La Première Dame d'Espagne fait face à un procès alors que le juge impose des restrictions de voyage
Begoña Gómez, épouse du Premier ministre espagnol Pedro Sánchez, s'est vu révoquer son passeport et fait face à une procédure de procès oral formel, dans une escalade majeure de l'affaire juridique qui a assombri le gouvernement espagnol depuis plus d'un an. Le juge Peinado, le magistrat instructeur qui a poursuivi l'affaire depuis son origine, a rendu les deux jugements simultanément — privant Gómez de son document de voyage et ouvrant la voie à un procès criminel complet.
La décision d'ouvrir un juicio oral — l'équivalent espagnol de renvoyer un accusé en jugement — marque le seuil procédural le plus important franchi depuis le début de l'affaire. Elle signale que Peinado a déterminé qu'il existe suffisamment de preuves pour justifier une audience complète devant un tribunal pénal, déplaçant l'affaire de manière décisive au-delà de la phase d'investigation. Le retrait simultané du passeport souligne l'intention du juge de garantir que Gómez reste sous la juridiction espagnole à mesure que les procédures avancent.

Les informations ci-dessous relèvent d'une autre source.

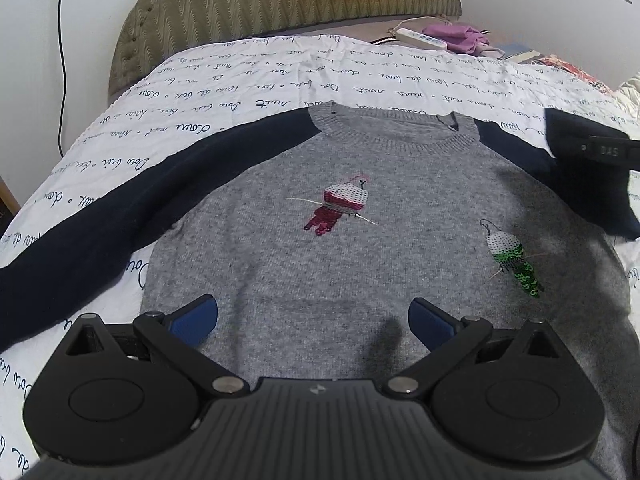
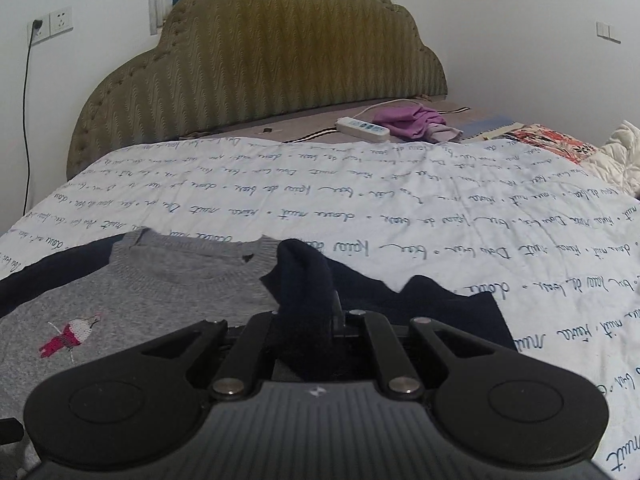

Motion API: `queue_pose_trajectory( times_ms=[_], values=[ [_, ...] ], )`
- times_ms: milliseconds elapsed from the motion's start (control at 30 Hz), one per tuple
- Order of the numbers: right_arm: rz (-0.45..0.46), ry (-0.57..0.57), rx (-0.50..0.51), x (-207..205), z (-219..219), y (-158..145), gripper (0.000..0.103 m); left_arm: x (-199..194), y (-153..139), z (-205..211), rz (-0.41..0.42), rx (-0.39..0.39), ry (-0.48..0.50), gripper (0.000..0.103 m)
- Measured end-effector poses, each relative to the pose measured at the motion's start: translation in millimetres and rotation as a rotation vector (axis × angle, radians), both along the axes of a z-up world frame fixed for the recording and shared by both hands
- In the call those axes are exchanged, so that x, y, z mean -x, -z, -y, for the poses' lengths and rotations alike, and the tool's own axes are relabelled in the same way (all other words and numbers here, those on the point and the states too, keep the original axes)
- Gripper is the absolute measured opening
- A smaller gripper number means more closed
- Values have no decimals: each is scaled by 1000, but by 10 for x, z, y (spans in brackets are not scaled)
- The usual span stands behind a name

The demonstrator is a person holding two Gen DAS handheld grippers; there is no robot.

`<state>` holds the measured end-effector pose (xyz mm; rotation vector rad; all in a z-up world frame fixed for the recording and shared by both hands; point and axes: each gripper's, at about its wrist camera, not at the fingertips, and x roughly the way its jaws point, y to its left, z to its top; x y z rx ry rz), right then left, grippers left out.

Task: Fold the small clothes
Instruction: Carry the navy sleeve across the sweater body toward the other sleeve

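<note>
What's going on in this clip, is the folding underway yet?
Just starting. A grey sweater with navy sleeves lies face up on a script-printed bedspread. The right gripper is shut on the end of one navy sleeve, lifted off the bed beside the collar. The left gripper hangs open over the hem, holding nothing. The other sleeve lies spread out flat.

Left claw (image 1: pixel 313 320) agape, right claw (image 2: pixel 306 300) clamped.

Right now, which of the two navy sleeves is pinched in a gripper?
The sleeve on the sweater's right in the left wrist view: the right gripper is shut on it, bunching it upward. The other sleeve lies flat on the bedspread.
</note>
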<state>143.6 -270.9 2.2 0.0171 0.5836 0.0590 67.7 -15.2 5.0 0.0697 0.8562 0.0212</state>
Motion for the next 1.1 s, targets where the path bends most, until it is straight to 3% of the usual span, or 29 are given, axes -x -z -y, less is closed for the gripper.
queue_pose_trajectory(
  times_ms=[433, 700, 867, 1100],
  values=[
    [-12, -87, 49, -170, -750, 60, 7, 37, -36, -155, 11, 5, -4, 103],
    [-32, -112, 71, -263, -1020, 130, 7, 67, -105, -296, 38, 50, -17, 103],
    [-38, -126, 69, -317, -1153, 129, 7, 66, -103, -327, 39, 27, -48, 103],
    [-41, -154, 77, -485, -1416, 128, 7, 86, -118, -439, 27, 56, -65, 103]
  ],
)
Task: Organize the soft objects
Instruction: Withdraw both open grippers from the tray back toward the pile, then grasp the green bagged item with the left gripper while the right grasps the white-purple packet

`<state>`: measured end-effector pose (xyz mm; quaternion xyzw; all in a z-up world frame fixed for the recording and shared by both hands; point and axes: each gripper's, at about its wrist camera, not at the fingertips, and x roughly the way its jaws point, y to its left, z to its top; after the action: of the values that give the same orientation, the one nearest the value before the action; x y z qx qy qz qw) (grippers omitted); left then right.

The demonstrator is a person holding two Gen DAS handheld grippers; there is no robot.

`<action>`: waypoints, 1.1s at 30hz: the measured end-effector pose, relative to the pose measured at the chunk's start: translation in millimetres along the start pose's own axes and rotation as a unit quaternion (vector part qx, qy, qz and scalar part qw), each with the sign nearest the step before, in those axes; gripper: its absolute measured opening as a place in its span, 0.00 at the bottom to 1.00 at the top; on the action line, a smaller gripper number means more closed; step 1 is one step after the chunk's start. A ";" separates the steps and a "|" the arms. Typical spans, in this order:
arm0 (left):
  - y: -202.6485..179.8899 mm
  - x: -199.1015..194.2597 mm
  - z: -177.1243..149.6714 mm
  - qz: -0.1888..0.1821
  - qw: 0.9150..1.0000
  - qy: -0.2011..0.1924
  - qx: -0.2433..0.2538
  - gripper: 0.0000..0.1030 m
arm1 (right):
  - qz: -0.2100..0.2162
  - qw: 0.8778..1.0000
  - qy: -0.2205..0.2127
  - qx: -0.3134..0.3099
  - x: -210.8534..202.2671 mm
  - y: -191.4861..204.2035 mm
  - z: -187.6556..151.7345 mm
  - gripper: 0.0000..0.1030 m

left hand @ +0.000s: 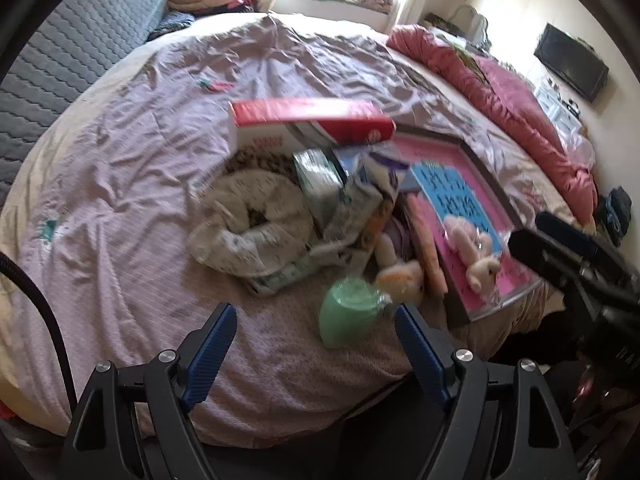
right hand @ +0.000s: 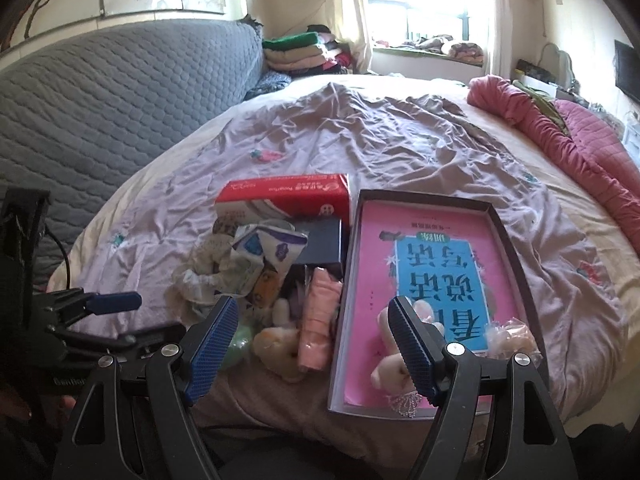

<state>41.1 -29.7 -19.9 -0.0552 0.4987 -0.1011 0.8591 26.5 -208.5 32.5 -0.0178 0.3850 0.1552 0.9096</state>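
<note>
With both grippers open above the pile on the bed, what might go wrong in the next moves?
1. The green soft ball lies near the bed's front edge; a push from the open left gripper may roll it off.
2. The plush toy in the shallow box sits behind a finger of the right gripper, so aiming could be poor.
3. The pile is tangled, and the red carton may tip.

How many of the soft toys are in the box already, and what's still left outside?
Done: two small plush toys and a wrapped one lie in the pink-lined box. In hand: nothing; the left gripper and right gripper are both open and empty. Left: a cream plush, a pink roll, a green squishy and crumpled cloth beside the box.
</note>
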 end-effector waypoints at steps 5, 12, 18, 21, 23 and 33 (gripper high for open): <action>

Gómez a constamment nié toute malveillance. Son équipe juridique devrait contester les deux mesures, et la loi procédérale espagnole prévoit des voies pour faire appel de l'ordonnance de procès oral avant que les procédures ne commencent formellement. Le rythme et le résultat final de ces appels façonneront considérablement le calendrier politique.
D'un point de vue analytique, l'affaire porte des implications qui s'étendent bien au-delà d'un seul individu. L'Espagne a longtemps grapillé avec les questions concernant l'intersection entre le pouvoir politique et l'indépendance judiciaire. Les critiques de la poursuite ont soutenu que l'affaire reflète un dépassement judiciaire et une pression politiquement motivée sur un gouvernement en place ; les partisans rétorquent que personne — y compris l'épouse du président — ne devrait être à l'abri du contrôle. L'escalade arrive à un moment où Sánchez dirige une coalition parlementaire fragile, ce qui signifie que la pression judiciaire soutenue sur sa famille porte des conséquences politiques directes pour la stabilité gouvernementale.
Selon El Confidencial, la révocation du passeport et l'ordonnance de procès oral ont été rendues ensemble, suggérant que Peinado a agi délibérément pour consolider les mesures restrictives avant tout appel potentiel.
Ce qui reste inconnu est substantiel. Les accusations spécifiques soutenant l'ordonnance de procès oral n'ont pas été entièrement détaillées dans la documentation publique. On ignore si l'équipe juridique de Gómez cherchera à suspendre d'urgence l'interdiction de voyage, à quelle vitesse une cour d'appel pourrait statuer, ou si l'affaire pourrait déclencher de nouveaux appels au sein de la coalition pour que Sánchez aborde la question politiquement. Les jours à venir, et la réponse formelle du gouvernement, seront critiques à observer.